"Fractured Markets" was apparently the correct title for the last update. Bulls may not realize it just yet, but the overall market has grown an order of magnitude more complex in recent months. In the past, bulls could count on everything rallying together, but that has not been the case lately. And that means there isn't enough liquidity right now to rally everything at once -- so it may be an early warning shot to bulls.
On Monday, INDU made new highs, but NDX made new lows. This could be viewed as the proverbial "flight to quality" and away from beta -- if that trend continues, it would suggest a "risk-off" mentality has entered into the market.
Given that many markets have been trading in a range-bound noise zone for some time -- which all by itself makes charting quite difficult -- this fracturing of markets is going to make things that much more difficult for the time being. All of this does suggest, however, that the larger fourth wave we're on alert for may be drawing increasingly closer (and may even have already begun in some indices).

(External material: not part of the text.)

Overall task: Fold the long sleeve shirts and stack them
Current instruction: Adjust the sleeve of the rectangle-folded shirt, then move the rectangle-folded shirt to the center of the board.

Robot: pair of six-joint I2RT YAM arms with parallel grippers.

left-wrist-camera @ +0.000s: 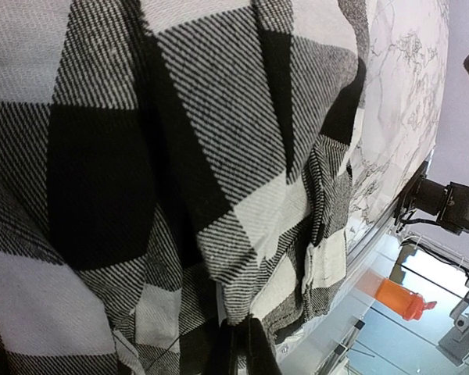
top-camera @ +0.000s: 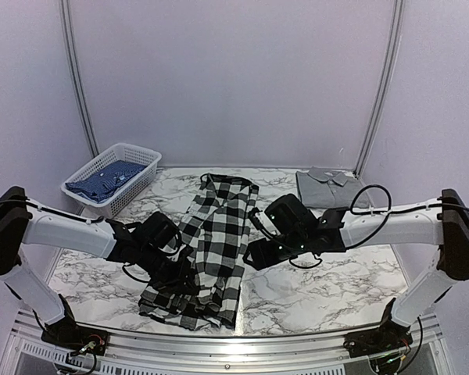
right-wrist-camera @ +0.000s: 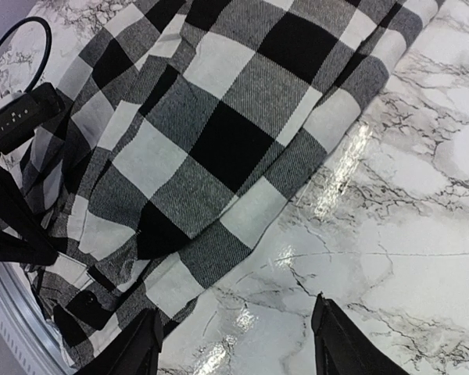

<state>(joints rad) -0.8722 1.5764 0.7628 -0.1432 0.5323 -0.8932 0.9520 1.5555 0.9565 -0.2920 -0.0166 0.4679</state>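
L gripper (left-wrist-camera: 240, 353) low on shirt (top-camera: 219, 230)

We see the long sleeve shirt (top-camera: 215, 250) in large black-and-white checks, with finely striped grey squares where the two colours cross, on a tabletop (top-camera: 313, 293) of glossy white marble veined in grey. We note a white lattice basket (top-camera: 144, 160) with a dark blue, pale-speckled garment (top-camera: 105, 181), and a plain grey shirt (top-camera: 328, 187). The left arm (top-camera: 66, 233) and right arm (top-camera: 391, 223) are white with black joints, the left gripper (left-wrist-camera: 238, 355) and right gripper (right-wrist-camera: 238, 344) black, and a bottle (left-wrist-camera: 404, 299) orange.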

Let's look at INDU first, because it does appear to have the cleanest pattern, and two price zones to watch:
The move in NDX could still grow more complex:
SPX is a complete mess, but there are a couple price zones to keep an eye on here. Unfortunately, with all the noise of the past few months, those zones can't guarantee anything, but they're all we've got at the moment. I haven't charted the bear nest option on this particular chart, but if this is a bear nest, then things will likely get very ugly on any sustained breakdowns below 2405.
In conclusion, it still appears likely that NDX has not formed a sustainable bottom yet, but (as we saw on Monday), that may not be relevant to INDU or SPX. With the choppy overlapping noise zones we've been enduring of late, this is a very difficult spot from which to attempt near-term predictions, so for near-term clues, about the best we can do is watch the zones discussed above. Trade safe.